# [Exercise]
Please return all lines of the data below containing the string "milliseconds".

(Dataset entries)
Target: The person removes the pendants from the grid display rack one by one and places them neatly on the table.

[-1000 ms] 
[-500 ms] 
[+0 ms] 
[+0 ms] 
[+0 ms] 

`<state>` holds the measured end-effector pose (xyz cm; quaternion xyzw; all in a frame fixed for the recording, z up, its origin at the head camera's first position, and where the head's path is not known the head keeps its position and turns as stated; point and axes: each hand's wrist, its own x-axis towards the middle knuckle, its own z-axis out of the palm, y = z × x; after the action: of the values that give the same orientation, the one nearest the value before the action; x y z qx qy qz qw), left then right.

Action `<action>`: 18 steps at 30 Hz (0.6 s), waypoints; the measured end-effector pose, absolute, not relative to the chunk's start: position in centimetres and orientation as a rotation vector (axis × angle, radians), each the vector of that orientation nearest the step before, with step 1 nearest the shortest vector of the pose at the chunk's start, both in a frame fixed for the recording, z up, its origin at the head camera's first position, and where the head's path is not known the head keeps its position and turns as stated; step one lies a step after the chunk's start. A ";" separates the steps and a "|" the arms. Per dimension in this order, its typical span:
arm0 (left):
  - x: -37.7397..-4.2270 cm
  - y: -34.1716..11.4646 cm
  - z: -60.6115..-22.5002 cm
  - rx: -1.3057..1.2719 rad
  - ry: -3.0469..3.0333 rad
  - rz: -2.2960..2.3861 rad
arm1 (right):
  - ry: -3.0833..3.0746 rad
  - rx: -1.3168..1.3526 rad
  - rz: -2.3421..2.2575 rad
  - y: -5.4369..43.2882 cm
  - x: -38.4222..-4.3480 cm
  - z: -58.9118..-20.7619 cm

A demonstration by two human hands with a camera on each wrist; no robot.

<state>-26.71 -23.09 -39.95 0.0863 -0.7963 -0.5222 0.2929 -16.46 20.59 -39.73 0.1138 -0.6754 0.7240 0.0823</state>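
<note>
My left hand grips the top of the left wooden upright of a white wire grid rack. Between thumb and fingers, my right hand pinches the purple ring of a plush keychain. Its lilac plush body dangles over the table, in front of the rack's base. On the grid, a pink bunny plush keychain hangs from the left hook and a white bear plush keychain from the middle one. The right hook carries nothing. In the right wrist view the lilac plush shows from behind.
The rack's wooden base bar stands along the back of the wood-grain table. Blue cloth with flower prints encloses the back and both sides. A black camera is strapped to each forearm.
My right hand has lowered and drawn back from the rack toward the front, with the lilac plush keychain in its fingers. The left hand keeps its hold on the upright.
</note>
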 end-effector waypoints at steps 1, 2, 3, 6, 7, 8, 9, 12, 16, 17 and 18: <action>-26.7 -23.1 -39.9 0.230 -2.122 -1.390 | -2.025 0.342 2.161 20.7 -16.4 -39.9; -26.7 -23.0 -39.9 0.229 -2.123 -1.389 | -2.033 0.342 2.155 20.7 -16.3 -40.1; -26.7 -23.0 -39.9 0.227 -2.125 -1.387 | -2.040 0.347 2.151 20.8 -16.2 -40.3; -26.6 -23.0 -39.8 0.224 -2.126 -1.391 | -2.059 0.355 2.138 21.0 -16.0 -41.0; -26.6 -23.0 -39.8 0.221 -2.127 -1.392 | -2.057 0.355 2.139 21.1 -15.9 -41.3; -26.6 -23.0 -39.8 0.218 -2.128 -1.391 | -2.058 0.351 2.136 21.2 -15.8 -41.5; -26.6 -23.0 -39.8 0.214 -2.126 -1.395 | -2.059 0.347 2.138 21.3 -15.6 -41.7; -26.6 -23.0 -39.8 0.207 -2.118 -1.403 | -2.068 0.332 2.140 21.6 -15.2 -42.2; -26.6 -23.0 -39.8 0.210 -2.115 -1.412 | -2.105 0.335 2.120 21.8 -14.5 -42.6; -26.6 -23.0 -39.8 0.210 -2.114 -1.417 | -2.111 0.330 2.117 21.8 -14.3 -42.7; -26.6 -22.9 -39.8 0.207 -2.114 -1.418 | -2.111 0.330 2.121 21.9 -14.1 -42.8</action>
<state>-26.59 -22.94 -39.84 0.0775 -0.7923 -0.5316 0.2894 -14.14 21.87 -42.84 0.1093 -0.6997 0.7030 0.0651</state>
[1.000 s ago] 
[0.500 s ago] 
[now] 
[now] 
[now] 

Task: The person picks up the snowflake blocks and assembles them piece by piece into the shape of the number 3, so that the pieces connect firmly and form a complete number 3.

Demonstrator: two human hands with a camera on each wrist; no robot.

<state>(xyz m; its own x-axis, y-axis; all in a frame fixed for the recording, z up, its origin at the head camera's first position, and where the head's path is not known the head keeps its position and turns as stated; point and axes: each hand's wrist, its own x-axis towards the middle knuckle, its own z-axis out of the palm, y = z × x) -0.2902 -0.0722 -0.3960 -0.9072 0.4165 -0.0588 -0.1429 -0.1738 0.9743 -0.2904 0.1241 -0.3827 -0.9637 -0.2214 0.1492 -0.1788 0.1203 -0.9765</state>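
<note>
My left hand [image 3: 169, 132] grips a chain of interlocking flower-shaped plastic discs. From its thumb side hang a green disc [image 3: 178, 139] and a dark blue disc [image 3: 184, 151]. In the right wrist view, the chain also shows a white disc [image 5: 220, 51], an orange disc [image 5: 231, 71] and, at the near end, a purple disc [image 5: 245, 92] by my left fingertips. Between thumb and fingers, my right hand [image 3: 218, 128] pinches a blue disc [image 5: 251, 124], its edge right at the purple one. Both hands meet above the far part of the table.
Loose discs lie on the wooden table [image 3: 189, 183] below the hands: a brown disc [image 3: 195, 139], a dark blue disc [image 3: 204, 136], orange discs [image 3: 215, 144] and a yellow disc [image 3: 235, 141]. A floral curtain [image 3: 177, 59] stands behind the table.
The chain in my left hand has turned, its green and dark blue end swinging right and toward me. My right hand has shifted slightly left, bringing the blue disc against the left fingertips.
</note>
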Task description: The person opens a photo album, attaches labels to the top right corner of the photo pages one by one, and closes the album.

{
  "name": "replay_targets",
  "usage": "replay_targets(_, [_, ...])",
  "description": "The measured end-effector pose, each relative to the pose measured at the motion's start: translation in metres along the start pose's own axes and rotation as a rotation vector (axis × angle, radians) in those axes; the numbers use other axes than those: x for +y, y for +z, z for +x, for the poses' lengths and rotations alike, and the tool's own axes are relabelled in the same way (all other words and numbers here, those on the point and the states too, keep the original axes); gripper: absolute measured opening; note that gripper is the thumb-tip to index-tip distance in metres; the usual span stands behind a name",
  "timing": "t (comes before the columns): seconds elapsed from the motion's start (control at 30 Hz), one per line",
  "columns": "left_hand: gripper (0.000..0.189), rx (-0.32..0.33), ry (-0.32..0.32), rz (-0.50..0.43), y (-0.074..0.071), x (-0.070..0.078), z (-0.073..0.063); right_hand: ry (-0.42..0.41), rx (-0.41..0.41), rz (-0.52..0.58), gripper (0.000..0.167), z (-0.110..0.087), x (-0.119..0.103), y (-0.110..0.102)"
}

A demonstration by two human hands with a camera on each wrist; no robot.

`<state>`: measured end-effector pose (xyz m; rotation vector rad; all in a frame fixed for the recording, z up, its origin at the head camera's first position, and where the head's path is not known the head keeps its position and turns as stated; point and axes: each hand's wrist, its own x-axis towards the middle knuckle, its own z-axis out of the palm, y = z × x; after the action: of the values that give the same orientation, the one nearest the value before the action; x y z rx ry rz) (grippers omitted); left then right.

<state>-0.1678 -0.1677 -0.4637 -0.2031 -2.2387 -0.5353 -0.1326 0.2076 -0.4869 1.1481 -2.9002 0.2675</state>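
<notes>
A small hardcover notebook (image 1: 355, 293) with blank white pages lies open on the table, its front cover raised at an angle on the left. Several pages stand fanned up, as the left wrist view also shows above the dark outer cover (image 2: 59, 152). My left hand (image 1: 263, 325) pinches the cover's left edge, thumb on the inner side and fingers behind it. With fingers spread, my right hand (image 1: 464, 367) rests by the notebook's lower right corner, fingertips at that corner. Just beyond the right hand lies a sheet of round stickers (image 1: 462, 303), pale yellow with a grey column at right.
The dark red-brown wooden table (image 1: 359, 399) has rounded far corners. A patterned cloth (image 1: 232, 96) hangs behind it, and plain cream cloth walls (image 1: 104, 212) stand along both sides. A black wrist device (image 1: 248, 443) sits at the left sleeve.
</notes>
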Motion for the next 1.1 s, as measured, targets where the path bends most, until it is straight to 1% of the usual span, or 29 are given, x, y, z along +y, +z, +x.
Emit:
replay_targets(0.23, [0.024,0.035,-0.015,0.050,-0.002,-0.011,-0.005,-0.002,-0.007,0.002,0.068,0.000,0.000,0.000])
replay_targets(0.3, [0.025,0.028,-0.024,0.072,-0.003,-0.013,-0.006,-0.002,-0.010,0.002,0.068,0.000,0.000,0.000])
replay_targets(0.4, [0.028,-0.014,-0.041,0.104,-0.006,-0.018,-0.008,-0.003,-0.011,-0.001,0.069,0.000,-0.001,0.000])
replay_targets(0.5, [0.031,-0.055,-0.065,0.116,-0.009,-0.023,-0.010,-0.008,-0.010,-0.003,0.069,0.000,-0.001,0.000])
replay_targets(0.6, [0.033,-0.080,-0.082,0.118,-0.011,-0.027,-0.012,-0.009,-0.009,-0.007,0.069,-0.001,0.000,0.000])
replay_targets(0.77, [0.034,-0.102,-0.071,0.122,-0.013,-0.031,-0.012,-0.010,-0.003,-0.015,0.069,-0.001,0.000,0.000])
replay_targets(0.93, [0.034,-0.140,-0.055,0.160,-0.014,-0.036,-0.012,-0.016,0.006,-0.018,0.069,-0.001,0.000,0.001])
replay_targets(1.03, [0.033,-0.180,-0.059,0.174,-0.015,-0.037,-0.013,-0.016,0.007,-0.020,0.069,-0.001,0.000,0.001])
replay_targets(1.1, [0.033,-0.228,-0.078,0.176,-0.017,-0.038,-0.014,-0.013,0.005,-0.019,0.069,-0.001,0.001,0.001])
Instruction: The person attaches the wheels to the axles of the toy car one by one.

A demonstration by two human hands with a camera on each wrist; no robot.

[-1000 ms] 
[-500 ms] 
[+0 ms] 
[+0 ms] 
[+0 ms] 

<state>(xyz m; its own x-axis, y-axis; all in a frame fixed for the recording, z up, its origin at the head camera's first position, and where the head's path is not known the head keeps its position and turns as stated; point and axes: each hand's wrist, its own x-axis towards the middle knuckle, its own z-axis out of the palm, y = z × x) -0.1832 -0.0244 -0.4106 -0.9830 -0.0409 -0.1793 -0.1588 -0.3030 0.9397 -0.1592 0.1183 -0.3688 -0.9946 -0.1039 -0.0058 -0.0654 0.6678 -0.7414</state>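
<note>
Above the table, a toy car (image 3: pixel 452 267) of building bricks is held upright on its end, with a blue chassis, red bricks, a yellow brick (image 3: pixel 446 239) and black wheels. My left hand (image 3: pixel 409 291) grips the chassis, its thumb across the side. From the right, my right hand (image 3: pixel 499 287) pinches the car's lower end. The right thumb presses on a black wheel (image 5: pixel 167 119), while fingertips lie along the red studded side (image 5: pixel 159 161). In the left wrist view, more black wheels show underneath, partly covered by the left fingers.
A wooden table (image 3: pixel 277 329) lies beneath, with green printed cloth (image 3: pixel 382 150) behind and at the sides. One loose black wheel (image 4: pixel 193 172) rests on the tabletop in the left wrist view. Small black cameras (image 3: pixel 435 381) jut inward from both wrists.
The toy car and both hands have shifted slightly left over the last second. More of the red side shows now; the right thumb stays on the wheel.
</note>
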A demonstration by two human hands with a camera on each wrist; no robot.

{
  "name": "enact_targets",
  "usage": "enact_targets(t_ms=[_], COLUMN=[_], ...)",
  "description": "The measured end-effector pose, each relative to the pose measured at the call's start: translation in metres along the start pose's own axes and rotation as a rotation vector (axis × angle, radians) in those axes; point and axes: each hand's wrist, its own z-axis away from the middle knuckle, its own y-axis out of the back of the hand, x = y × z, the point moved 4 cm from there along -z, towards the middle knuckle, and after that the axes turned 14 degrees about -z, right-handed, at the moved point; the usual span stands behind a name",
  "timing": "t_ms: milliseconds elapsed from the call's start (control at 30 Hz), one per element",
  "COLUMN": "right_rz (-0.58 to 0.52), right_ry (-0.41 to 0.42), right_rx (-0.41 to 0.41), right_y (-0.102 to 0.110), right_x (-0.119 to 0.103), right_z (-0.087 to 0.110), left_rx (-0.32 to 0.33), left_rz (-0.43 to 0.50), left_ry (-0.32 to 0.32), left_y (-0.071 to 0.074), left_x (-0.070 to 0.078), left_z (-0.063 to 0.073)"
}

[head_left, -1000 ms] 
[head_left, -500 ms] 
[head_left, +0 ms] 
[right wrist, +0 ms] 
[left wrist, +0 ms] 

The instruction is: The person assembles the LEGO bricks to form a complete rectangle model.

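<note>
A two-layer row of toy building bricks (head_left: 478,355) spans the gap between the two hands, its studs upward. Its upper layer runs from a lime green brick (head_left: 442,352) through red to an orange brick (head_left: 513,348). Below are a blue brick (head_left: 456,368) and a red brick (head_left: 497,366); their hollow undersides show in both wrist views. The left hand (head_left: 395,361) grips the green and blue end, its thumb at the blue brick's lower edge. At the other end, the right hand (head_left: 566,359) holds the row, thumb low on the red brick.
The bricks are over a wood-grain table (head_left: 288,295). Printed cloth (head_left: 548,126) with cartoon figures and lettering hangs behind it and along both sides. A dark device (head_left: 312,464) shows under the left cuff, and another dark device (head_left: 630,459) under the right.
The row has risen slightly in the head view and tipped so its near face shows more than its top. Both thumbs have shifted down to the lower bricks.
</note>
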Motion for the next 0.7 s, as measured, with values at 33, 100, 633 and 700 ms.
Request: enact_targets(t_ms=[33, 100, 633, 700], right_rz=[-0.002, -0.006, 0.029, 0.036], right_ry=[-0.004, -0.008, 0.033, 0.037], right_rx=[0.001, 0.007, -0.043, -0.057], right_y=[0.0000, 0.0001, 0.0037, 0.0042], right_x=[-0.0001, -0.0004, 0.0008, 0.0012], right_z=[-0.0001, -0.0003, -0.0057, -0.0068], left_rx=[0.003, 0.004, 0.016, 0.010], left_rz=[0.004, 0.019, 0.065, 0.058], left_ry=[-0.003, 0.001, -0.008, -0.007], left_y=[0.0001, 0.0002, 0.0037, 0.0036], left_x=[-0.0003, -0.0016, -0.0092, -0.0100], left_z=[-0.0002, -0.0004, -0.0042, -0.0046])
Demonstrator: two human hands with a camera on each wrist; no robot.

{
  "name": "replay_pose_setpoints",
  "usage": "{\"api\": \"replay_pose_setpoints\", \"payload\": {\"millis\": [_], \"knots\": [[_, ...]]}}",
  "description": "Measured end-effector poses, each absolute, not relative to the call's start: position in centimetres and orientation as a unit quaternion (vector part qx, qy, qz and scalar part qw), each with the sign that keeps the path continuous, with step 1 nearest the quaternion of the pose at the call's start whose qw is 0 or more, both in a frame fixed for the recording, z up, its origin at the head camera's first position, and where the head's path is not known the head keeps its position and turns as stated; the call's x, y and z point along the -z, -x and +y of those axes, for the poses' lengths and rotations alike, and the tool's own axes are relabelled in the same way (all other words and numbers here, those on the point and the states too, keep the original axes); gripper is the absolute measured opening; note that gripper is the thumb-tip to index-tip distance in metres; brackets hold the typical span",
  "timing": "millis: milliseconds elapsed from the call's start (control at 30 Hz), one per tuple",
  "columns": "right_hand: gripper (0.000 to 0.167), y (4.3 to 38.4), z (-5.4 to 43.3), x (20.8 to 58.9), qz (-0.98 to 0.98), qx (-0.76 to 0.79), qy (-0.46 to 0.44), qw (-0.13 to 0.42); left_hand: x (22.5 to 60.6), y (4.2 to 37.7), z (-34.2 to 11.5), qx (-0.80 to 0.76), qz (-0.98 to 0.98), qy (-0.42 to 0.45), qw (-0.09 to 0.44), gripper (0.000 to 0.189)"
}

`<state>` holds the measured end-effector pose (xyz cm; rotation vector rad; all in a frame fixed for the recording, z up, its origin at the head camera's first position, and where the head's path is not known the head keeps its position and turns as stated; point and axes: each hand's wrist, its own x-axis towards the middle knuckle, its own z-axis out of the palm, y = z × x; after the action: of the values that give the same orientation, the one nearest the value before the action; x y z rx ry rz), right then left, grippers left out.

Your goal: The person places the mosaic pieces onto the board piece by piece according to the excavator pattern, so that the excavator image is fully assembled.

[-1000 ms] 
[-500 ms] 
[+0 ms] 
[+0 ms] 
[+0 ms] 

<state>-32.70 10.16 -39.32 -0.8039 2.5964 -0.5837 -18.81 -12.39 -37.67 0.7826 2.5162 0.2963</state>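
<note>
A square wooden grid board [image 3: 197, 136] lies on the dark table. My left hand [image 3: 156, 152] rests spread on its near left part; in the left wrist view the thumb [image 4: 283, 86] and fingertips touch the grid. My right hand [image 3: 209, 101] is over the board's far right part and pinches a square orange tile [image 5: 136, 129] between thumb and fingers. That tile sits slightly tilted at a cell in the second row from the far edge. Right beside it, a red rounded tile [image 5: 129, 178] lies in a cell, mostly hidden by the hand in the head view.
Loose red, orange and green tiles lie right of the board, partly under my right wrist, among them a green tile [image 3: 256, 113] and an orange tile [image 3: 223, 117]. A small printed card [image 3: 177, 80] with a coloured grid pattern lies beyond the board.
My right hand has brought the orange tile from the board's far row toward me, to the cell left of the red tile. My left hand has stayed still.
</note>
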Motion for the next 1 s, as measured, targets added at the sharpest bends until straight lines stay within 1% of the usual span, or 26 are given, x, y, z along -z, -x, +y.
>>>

# [Exercise output]
  "timing": "t_ms: milliseconds elapsed from the call's start (control at 30 Hz), one per element",
  "timing": "millis: milliseconds elapsed from the call's start (control at 30 Hz), one per tuple",

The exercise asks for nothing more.